Birmingham and Fazeley Canal
|Birmingham and Fazeley Canal|
|Navigation authority||Canal & River Trust|
|Original owner||Birmingham and Fazeley Canal Company|
|Principal engineer||John Smeaton|
|Date of act||1784|
|Start point||Fazeley Jn, Coventry Canal|
|End point||Old Turn Jn, BCN Main Line|
|Connects to||BCN Main Line, Coventry Canal, Grand Union Canal, Tame Valley Canal|
The Birmingham and Fazeley Canal is a canal of the Birmingham Canal Navigations in the West Midlands of England. Its purpose was to provide a link between the Coventry Canal and Birmingham and thereby connect Birmingham to London via the Oxford Canal.
The story of the Birmingham and Fazeley begins in 1770, when the Birmingham Canal Company was seen as having a monopoly. At the time, the coalfields at Walsall did not have canal access, and a public meeting was held at Lichfield on 18 August, to discuss an independent link from Walsall to Fradley Junction on the Trent and Mersey Canal, passing through Lichfield. Opposition from local landowners resulted in the plan being shelved, but a further plan was proposed at a meeting held in Warwick in August 1781, for a canal to run from Wednesbury through Fazeley to Atherstone, which was the end of the Coventry Canal at the time. The plans were changed somewhat in October, but shareholders in the Birmingham Canal saw it as a serious threat.
Two bills were put before Parliament in 1782, one for the Birmingham and Fazeley, and a rival one from the Birmingham Canal for a branch from Wednesbury to Walsall. Both sides opposed the other's proposal, and both bills were defeated.
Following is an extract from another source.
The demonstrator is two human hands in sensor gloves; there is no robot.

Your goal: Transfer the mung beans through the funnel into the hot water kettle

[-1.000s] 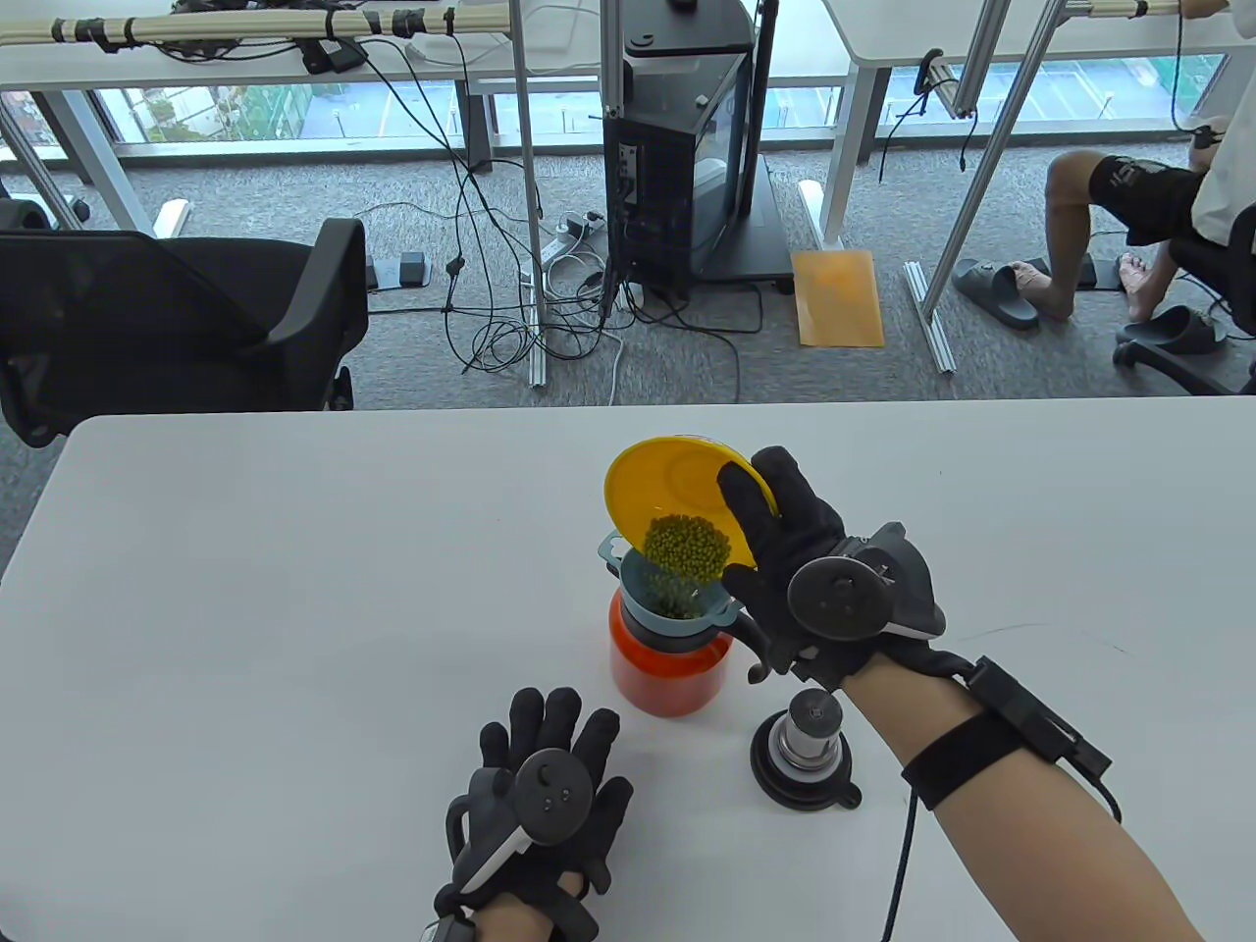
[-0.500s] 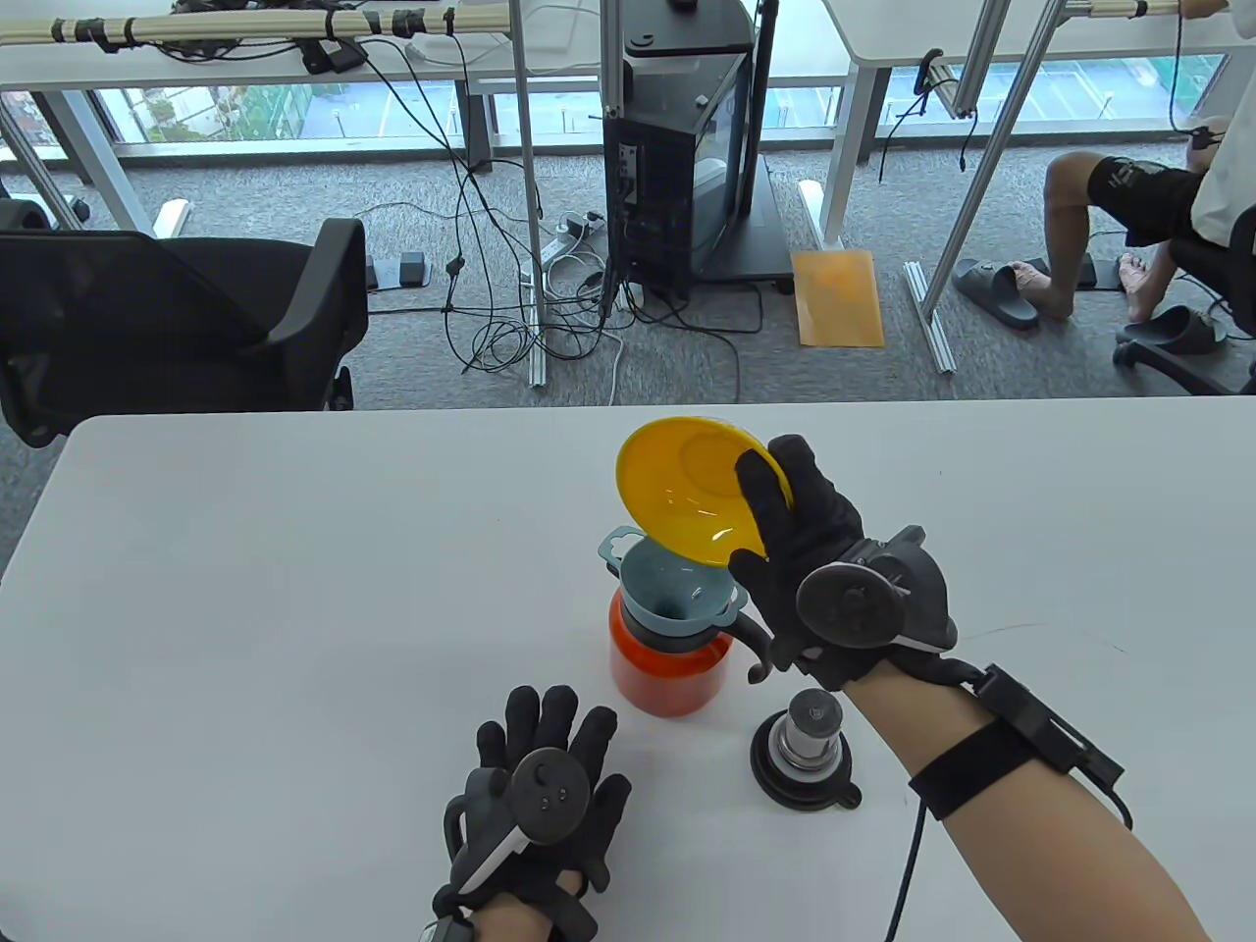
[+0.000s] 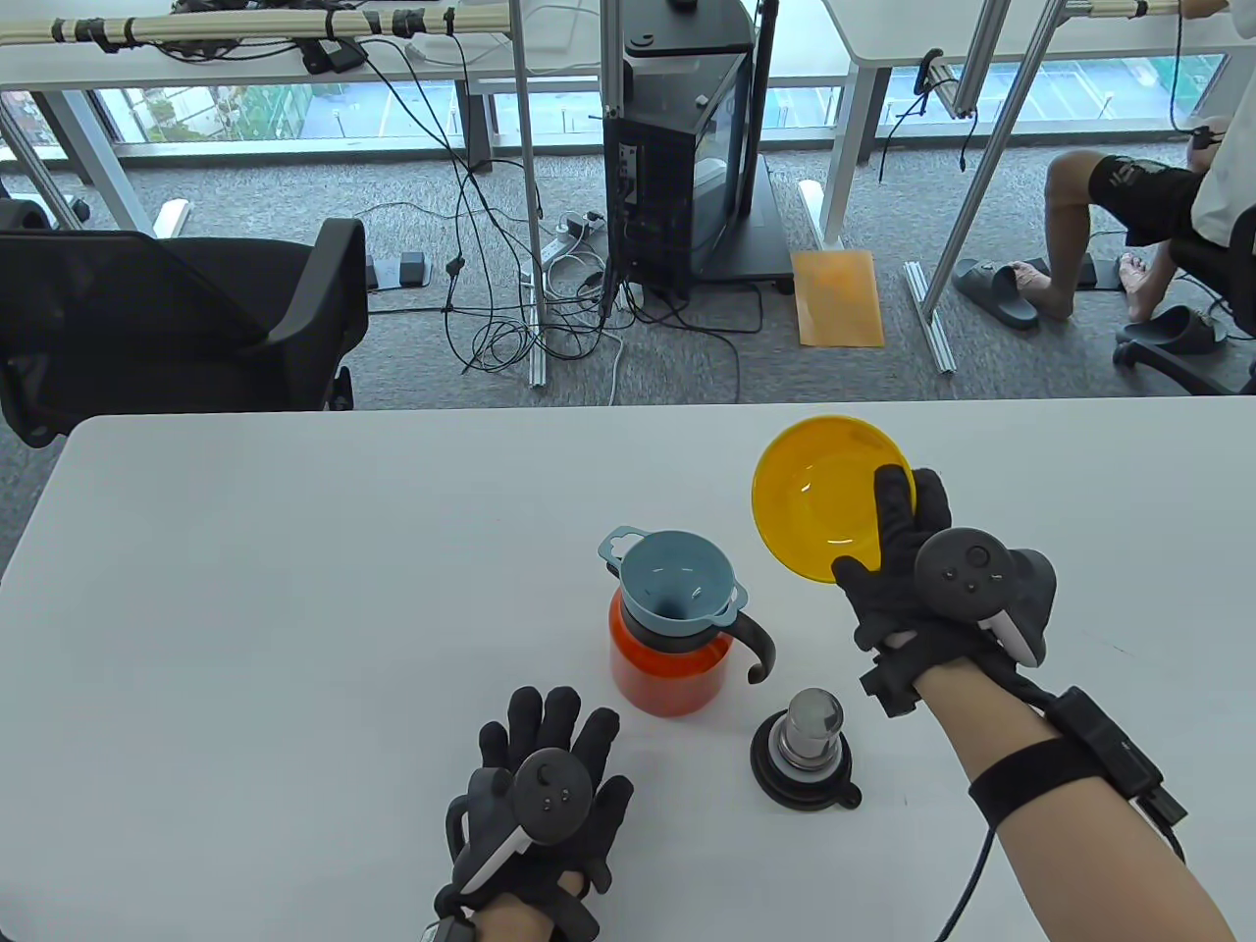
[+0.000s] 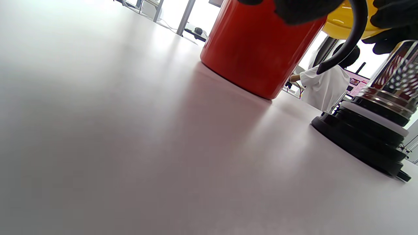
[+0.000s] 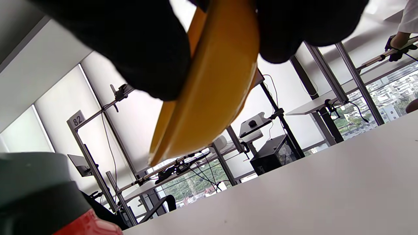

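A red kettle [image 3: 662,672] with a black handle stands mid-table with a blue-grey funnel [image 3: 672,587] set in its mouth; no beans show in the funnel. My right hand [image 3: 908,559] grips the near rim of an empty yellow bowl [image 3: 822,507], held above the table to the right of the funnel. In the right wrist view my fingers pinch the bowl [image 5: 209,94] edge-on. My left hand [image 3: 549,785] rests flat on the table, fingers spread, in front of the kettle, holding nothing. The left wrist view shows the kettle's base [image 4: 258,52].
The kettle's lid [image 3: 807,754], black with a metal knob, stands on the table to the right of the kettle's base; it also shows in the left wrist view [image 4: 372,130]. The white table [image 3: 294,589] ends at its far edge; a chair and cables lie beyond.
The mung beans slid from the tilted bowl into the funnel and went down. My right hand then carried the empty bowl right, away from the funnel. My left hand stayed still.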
The promoters then opened negotiations with other canal companies, to ensure that when the canal was built, it would be part of a larger network. In 1782, they obtained an agreement from the Oxford Canal Company that they would complete the route to the River Thames at Oxford, one from the Coventry Canal that they would extend their canal from Atherstone to Fazeley, and agreed that they would complete the Coventry Canal's route from Fazeley as far as Whittington, as the Coventry Canal company could not finance the whole route. The Trent and Mersey would finish that link by building the remainder of the route to Fradley Junction. A second bill was put before Parliament, and at the same time, the Birmingham Canal presented a scheme for a canal from Riders Green to Broadwaters, near Walsall, with eight branches, and a second canal from Newhall to Fazeley. The Birmingham and Fazeley was authorised by an Act of Parliament obtained in 1784. The new company and the Birmingham Canal merged soon afterwards, becoming the awkwardly named Birmingham & Birmingham & Fazeley Canal Company.
John Smeaton was the engineer employed by the Birmingham and Fazeley, but work did not start immediately, as he was also responsible for the Riders Green to Broadwaters line, which was completed first. The project did not go smoothly, as there were disputes between James Bough, the superintendent of the canal company, and Pinkertons, who were the civil engineering contractors employed to carry out the work. The issue concerned the cement that the Pinkertons were using. Work on the Fazeley line began in April 1786, with Bough still acting as superintenent, and the Pinkertons responsible for the construction of the section between Minworth and Fazeley. In late 1786, George Pinkerton found out that the levels, which had been surveyed by Bough, were wrong. Samuel Bull, the engineer for the canal company, investigated and reported that Pinkerton was right. The Pinkertons started to work on the project from January 1787, even though the contracts were not signed until May. Bough made a series of allegations that Pinkertons' workmanship and the materials used were of poor quality.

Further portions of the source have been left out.